The Misaligned Mind: An Introduction to Alignment
What happens if we can’t solve the alignment problem?
Welcome to the ControlAI newsletter. Today we’ll provide a brief introduction to AI alignment.
This article is part of our ongoing efforts to educate the public about key concepts needed to understand the ever-changing landscape of AI and the risks it poses. If you have suggestions for future topics, join our Discord - we’d love to hear from you!
AI Alignment is the process of making sure that the goals and actions of an AI system aligns with the intentions of the people who developed it. If an AI advances the objectives of its developers, then it’s “aligned”, but if it pursues its own objectives then it’s “misaligned”.
Google Maps is a good example of an aligned weak AI-based system. It uses traffic and road data to calculate the most efficient routes to use when traveling, in line with the goals of its developers.
However, if Google Maps gave you terrible routes to use, it would be misaligned — it would not advance the objectives of its developers. Another example of a misaligned AI would be the CoastRunners video game example we gave in our article on reward hacking:
When AI systems are weak, the stakes are low, and a misaligned AI doesn’t portend a catastrophe. In the context of AI safety, “alignment” generally refers to the problem of aligning powerful, superhuman AIs – where if they behave in unintended ways, we could lose control and there could be disastrous consequences.
Alignment problems all the way down
Alignment problems aren’t reserved for AIs; we can find examples of them in our daily lives too.

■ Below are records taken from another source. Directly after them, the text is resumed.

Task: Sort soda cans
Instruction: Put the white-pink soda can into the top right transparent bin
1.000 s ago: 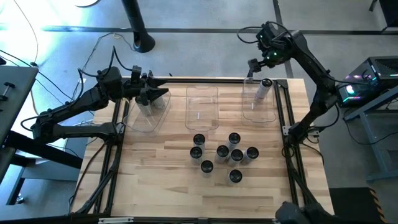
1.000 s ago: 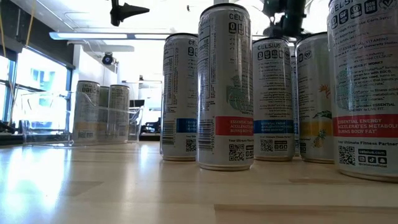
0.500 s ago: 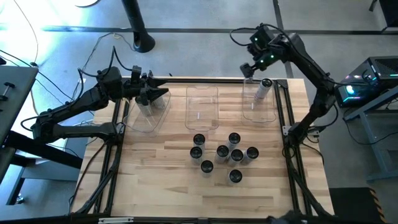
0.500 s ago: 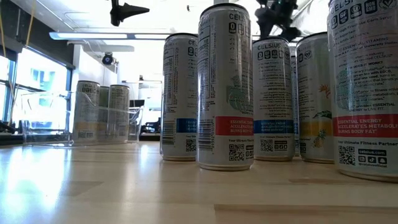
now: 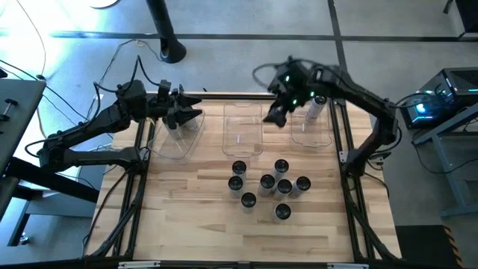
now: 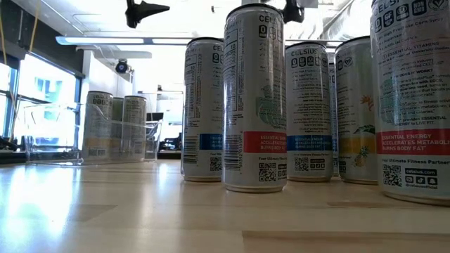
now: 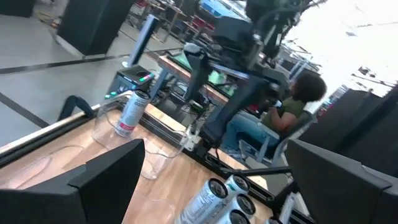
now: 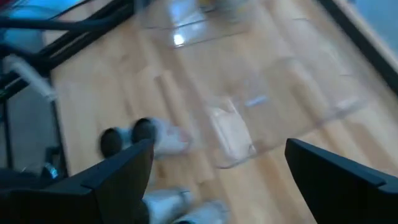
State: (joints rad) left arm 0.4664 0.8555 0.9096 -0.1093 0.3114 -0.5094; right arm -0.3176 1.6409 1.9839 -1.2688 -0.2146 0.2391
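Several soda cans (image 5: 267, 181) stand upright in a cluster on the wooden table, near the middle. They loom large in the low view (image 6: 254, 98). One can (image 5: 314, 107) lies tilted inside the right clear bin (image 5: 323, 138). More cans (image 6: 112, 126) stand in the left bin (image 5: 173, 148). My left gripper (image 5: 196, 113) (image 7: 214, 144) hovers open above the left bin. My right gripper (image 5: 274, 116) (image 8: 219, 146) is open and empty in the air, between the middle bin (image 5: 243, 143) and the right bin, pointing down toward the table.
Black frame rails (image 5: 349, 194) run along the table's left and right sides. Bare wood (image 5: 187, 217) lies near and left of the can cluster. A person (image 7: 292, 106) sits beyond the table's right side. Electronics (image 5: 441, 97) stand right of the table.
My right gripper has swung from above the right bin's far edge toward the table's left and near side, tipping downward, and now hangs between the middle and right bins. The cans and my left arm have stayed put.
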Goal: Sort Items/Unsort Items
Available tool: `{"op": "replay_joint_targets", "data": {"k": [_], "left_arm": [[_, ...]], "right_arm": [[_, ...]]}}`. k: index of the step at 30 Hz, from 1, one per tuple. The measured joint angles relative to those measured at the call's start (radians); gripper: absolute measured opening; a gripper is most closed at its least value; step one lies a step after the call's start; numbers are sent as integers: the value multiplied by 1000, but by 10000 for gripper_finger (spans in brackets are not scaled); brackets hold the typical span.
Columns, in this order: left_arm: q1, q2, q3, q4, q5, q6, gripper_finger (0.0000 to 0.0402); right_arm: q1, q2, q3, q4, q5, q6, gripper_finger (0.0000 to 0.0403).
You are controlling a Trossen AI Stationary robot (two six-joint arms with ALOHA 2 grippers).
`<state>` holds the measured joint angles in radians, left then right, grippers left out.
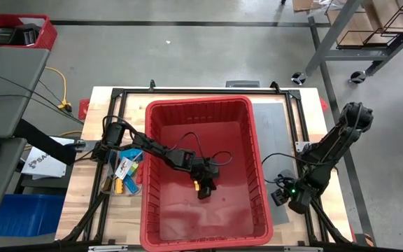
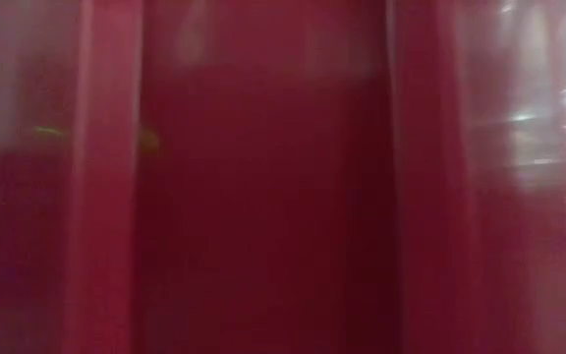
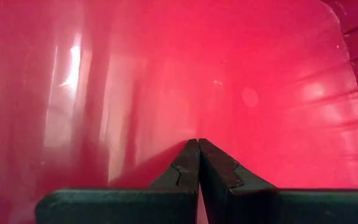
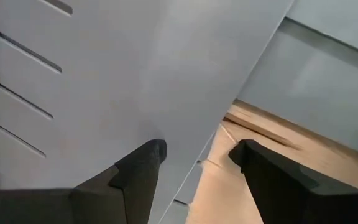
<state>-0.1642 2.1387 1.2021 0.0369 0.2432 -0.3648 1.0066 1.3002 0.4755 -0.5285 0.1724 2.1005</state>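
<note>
Several small items (image 1: 123, 173), yellow, blue and green among them, lie in a heap on the wooden table left of the big red bin (image 1: 257, 168). My left gripper (image 1: 205, 192) reaches down at a slant into the bin's middle. It is shut (image 3: 197, 144) with nothing between its fingers, and the red bin floor (image 3: 166, 74) fills its wrist view. My right gripper (image 1: 283, 193) hangs open (image 4: 194, 152) right of the bin, over the edge of a grey mat (image 4: 135, 74), with nothing between its fingers. My left gripper's shut fingertips (image 3: 191, 155) stand close to the bin's floor; whether they touch it I cannot tell.
The bin's red wall (image 2: 263, 177) fills the low view. The grey mat (image 1: 275, 129) lies on the table right of the bin, with bare wood (image 4: 272, 146) beside it. A black frame (image 1: 117, 94) runs around the table's work area.
</note>
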Motion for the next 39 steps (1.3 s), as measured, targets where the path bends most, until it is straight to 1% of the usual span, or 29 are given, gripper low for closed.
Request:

Here are some examples The Compendium provides:
To align individuals, we educate them to behave according to a certain set of cultural values. We also enforce compliance with the law through threat of state punishment. Most people are aligned and share values, with rare aberrations such as sociopathic geniuses or domestic terrorists.
To align companies with societal values, we rely on regulations, corporate governance, and market incentives. However, companies often find loopholes or engage in unethical practices, such as how Boeing’s profit motive undermined safety, leading to crashes and hundreds of fatalities.

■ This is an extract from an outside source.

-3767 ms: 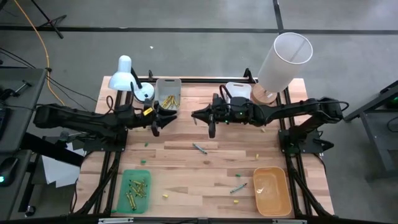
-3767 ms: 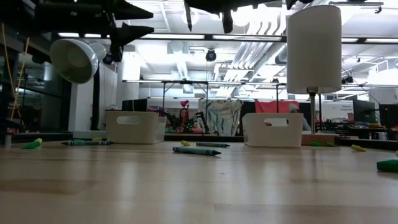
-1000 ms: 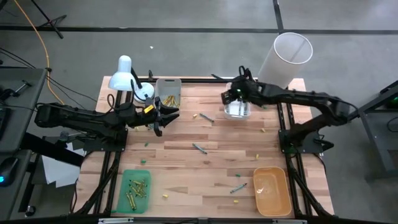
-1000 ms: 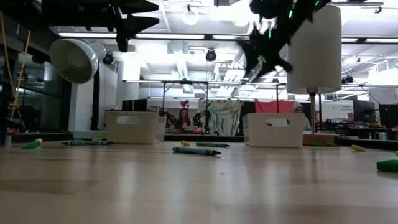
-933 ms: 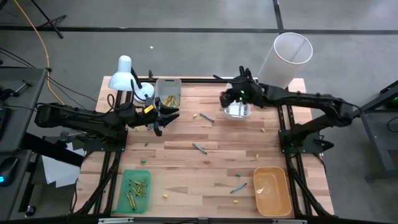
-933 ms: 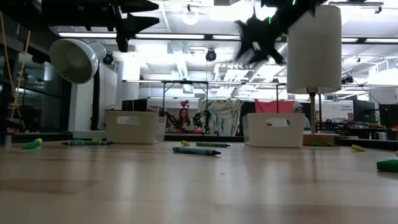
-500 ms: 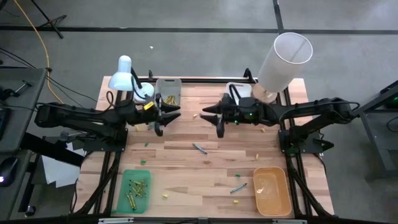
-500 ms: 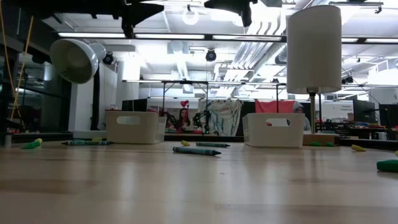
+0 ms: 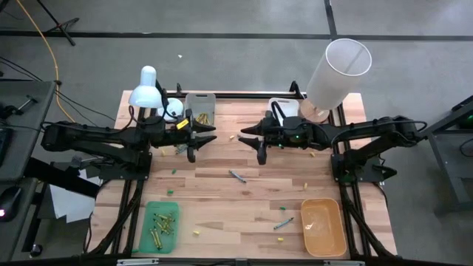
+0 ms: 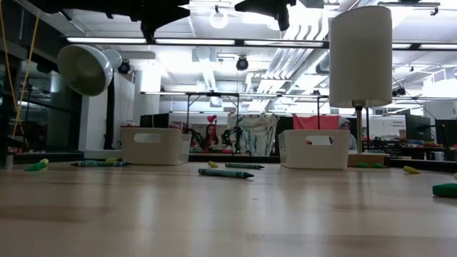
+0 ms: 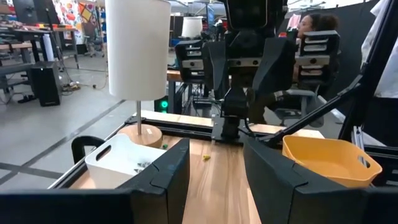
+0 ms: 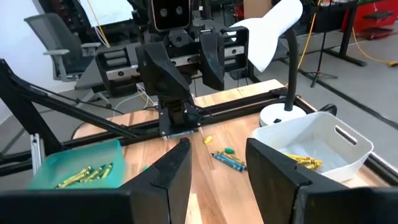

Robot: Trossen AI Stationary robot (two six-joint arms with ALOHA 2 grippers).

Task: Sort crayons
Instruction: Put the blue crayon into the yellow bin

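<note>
Grey floor point(image 9: 222, 44), ceiling strip lights point(image 10: 214, 41), office chair point(image 12: 59, 37)

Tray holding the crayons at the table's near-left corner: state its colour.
Green tray, clearest in the high view.

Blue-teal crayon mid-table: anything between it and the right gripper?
Nothing visible. The right gripper, jaws open and empty, hovers above bare wood; the blue-teal crayon lies alone nearer the table's front edge, clear on all sides.
</note>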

To align governments with the will of the people, we rely on constitutions, checks and balances, and democratic elections. Some countries operate under dictatorships or authoritarian regimes. But both of these models can go wrong, leading governments to commit atrocities against their own people or experience democratic backsliding.
To align humanity toward common goals like peace and environmental sustainability, we establish international organizations and agreements, like the United Nations and the Paris Climate Accords. On a global scale, enforcement is challenging — there are ongoing wars on multiple continents, and we have met only 17% of the Sustainable Development Goals (SDGs) that all United Nations member states have agreed to.

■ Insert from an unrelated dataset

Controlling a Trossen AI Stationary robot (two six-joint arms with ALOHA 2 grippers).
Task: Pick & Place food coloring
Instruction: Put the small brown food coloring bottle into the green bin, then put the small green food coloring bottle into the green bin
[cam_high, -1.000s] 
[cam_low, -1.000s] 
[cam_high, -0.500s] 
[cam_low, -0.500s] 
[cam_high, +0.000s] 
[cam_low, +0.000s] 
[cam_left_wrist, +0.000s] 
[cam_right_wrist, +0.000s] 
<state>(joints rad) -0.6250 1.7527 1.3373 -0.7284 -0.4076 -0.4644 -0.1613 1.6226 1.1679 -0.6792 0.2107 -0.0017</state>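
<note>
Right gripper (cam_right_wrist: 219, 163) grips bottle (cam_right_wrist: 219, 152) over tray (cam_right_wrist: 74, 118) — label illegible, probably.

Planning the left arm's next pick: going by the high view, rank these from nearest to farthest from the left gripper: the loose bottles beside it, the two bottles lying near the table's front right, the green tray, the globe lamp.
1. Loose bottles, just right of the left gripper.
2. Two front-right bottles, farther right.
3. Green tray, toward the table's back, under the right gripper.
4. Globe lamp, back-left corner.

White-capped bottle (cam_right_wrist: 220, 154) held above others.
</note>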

As you can see, the process of alignment is fraught when applied to humans, when applied to AI systems it can be even more tricky.
Types of alignment
Alignment can be broken down into two types, outer alignment and inner alignment.
Outer alignment
This is the problem of specifying the developers’ goals to an AI system correctly. Doing this incorrectly can lead to reward hacking, where an AI optimizes for an objective, but finds a clever way to maximize its reward without actually doing what its developers want — you tell the AI system to do one thing, but it cheats and finds a way to do it in a way that you didn’t intend.
In other words, “Outer alignment” refers to giving an AI system goals that reflect what its developers actually want.
Inner alignment
Once you’ve decided on a goal that you want your AI to optimize, you face the challenge of getting the system to actually pursue this goal. Aligning the goal that the AI system pursues with the objective specified by the developers is known as “inner alignment”.
Modern AIs are trained by optimizer algorithms, like gradient descent, and during training they learn algorithms in order to solve the problems they are presented with.
These learned algorithms perform well on data similar to data the model is trained on. However, there is no guarantee that they perform well when deployed in the real world, when undergoing a distributional shift. When this fails, the AI has learned an algorithm that is not what you wanted it to learn.
Sometimes the algorithms learned are also optimizers themselves. Rob Miles has a great video on inner alignment and these optimizers, known as mesa-optimizers, here:
Why can’t we just set the goals of AI systems to be the ones specified by the developers?
With modern AI systems, which are based on deep learning, the only way the goal enters the system is through gradient signals. With gradient descent you get a model that gets a lot of reward, but you don’t know what kind of algorithm is learned to do that. With traditional AIs like tree search you could just directly set the goal.
Modern AI systems are a black box — they’re based on artificial neural networks, hundreds of billions of numbers that collectively build a kind of mind. We don’t write code to build them, they’re grown from a simple program and huge amounts of data and energy. We understand almost nothing about what goes on inside these systems once they are grown.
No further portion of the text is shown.